Could you print each line of the material below exactly?

§ **Supplied data**
##############################

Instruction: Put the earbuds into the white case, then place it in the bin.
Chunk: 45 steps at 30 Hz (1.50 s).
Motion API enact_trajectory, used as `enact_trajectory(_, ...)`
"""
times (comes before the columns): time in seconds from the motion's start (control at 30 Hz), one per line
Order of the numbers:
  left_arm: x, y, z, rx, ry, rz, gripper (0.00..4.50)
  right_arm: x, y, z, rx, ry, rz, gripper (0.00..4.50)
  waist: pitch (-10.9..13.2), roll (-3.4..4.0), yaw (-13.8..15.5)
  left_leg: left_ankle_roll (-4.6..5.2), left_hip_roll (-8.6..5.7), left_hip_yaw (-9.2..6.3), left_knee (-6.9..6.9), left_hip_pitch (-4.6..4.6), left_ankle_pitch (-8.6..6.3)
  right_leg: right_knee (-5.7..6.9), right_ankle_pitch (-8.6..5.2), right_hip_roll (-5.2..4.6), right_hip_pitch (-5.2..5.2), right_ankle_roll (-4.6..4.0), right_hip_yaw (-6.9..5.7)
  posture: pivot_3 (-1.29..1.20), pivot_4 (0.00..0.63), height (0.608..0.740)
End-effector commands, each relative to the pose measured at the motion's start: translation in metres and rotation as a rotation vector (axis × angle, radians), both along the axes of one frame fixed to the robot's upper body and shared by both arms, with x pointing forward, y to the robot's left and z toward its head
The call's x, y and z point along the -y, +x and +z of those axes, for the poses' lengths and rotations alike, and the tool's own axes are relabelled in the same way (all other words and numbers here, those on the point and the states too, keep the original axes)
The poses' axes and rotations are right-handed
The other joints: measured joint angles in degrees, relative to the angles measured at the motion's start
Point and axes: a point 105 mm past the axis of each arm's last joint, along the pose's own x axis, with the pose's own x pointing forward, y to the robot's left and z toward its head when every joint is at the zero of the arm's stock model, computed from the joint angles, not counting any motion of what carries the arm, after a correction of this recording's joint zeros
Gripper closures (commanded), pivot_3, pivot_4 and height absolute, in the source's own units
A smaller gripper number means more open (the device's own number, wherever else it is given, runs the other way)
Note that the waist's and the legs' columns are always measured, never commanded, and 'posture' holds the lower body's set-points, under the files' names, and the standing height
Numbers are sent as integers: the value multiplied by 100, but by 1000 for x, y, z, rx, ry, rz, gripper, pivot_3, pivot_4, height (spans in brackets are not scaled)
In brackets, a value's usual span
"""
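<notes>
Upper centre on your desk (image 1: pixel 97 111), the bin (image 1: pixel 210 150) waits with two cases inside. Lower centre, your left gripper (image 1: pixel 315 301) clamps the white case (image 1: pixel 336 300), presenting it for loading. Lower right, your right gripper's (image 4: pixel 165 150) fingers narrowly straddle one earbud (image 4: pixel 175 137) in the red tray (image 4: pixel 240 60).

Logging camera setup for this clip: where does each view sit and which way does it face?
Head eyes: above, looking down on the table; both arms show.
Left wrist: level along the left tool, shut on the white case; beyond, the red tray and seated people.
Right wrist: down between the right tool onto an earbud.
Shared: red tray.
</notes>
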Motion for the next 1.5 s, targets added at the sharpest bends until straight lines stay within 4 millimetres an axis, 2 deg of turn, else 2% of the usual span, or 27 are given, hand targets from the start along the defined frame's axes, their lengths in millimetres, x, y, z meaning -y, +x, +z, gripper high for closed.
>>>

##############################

§ **Answer**
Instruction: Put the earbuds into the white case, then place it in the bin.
Chunk: 45 steps at 30 Hz (1.50 s).
Motion API enact_trajectory, used as `enact_trajectory(_, ...)`
"""
times (comes before the columns): time in seconds from the motion's start (control at 30 Hz), one per line
Order of the numbers:
  left_arm: x, y, z, rx, ry, rz, gripper (0.00..4.50)
  right_arm: x, y, z, rx, ry, rz, gripper (0.00..4.50)
  waist: pitch (-10.9..13.2), roll (-3.4..4.0), yaw (-13.8..15.5)
  left_leg: left_ankle_roll (-4.6..5.2), left_hip_roll (-8.6..5.7), left_hip_yaw (-9.2..6.3), left_knee (-6.9..6.9), left_hip_pitch (-4.6..4.6), left_ankle_pitch (-8.6..6.3)
  right_leg: right_knee (-5.7..6.9), right_ankle_pitch (-8.6..5.2), right_hip_roll (-5.2..4.6), right_hip_pitch (-5.2..5.2), right_ankle_roll (-4.6..4.0), right_hip_yaw (-6.9..5.7)
  posture: pivot_3 (-1.29..1.20), pivot_4 (0.00..0.63), height (0.608..0.740)
End-effector commands, each relative to the pose measured at the motion's start: translation in metres and rotation as a rotation vector (axis × angle, radians), both along the axes of one frame fixed to the robot's upper body and shared by both arms, with x pointing forward, y to the robot's left and z toward its head
The call's x, y and z point along the -y, +x and +z of those axes, for the poses' lengths and rotations alike, and the tool's own axes are relabelled in the same way (all other words and numbers here, those on the point and the states too, keep the original axes)
The poses' axes and rotations are right-handed
The other joints: measured joint angles in degrees, relative to the angles measured at the motion's start
Point and axes: a point 105 mm past the axis of each arm's last joint, along the pose's own x axis, with the pose's own x pointing forward, y to the robot's left and z toward its head when every joint is at the zero of the arm's stock model, computed from the joint angles, not counting any motion of what carries the arm, after a correction of this recording's joint zeros
Gripper closures (commanded), pivot_3, pivot_4 and height absolute, in the source's own units
A smaller gripper number means more open (the device's own number, wherever else it is given, runs the other way)
Note that the waist's and the legs' columns are always measured, never commanded, and 'posture' holds the lower body's set-points, under the files' names, and the standing height
Numbers are sent as integers: the value multiplied by 100, but by 1000 for x, y, z, rx, ry, rz, gripper, pivot_3, pivot_4, height (spans in brackets are not scaled)
In brackets, a value's usual span
"""
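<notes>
Upper centre on your desk (image 1: pixel 97 111), the bin (image 1: pixel 210 150) waits with two cases inside. Lower centre, your left gripper (image 1: pixel 315 301) clamps the white case (image 1: pixel 336 300), presenting it for loading. Lower right, your right gripper's (image 4: pixel 165 150) fingers narrowly straddle one earbud (image 4: pixel 175 137) in the red tray (image 4: pixel 240 60).

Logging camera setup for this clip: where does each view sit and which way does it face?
Head eyes: above, looking down on the table; both arms show.
Left wrist: level along the left tool, shut on the white case; beyond, the red tray and seated people.
Right wrist: down between the right tool onto an earbud.
Shared: red tray.
</notes>
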Motion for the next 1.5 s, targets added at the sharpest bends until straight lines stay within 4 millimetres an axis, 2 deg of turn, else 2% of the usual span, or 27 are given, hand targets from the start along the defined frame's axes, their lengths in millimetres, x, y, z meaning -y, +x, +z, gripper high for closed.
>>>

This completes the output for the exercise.